#### ABOUT THIS TASK
Beneath this instruction is a listing; print exactly the lines in it starting at the line that contains "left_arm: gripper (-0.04" and going through the line that contains "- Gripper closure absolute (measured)".

*** Opening STORED DATA ***

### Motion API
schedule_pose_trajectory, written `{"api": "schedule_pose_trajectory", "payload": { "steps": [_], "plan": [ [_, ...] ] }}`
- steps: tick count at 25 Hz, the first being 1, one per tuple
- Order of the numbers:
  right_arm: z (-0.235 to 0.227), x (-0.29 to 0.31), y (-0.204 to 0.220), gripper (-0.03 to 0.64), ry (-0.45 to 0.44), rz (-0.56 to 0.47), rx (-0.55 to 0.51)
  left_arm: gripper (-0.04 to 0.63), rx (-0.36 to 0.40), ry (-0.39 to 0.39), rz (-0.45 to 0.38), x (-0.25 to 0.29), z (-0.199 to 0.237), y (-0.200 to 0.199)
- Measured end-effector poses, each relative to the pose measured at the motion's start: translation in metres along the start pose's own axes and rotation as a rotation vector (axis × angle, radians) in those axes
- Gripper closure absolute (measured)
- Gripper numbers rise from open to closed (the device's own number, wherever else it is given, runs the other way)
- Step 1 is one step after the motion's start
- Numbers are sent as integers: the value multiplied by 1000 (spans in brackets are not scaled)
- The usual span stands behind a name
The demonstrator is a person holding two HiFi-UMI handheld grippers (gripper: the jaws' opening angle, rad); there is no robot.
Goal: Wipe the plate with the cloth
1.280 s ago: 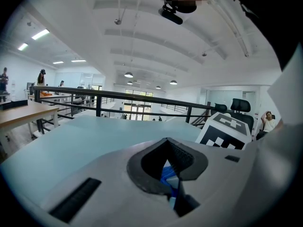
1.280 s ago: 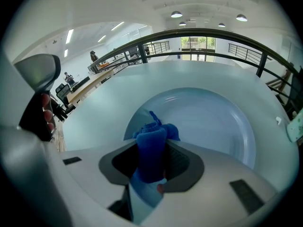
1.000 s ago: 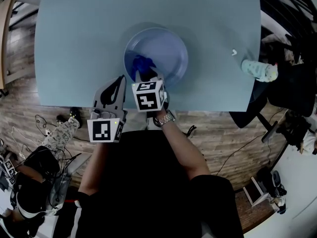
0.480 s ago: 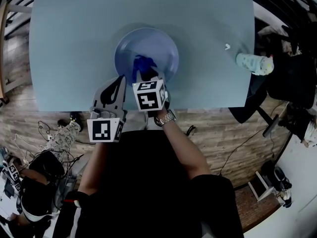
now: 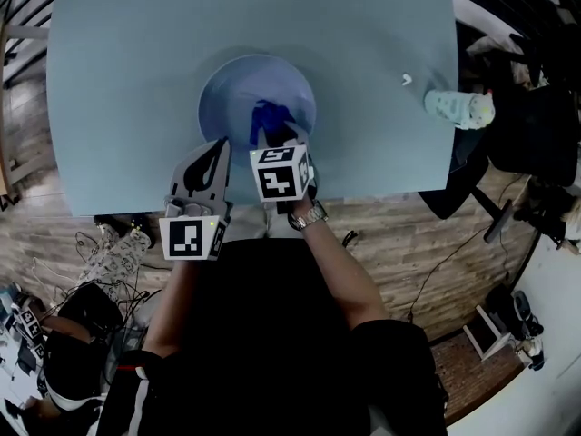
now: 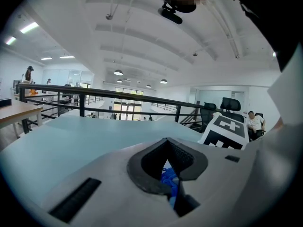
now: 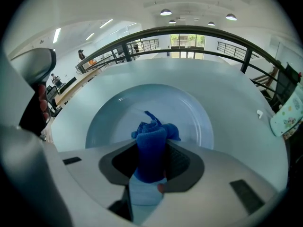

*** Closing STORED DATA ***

#### EXERCISE RESULT
  left_arm: gripper (-0.04 to 0.63), rx (-0.36 to 0.40), ry (-0.39 to 0.39), rz (-0.45 to 0.38), x (-0.25 to 0.29), z (-0.199 to 0.237), y (-0.200 to 0.199)
- Measured end-effector poses, each relative to the pose measured at the motion's start: translation in metres along the start pose's own axes and rotation as a rotation vector (axis × angle, radians) in those axes
- Gripper closure absolute (measured)

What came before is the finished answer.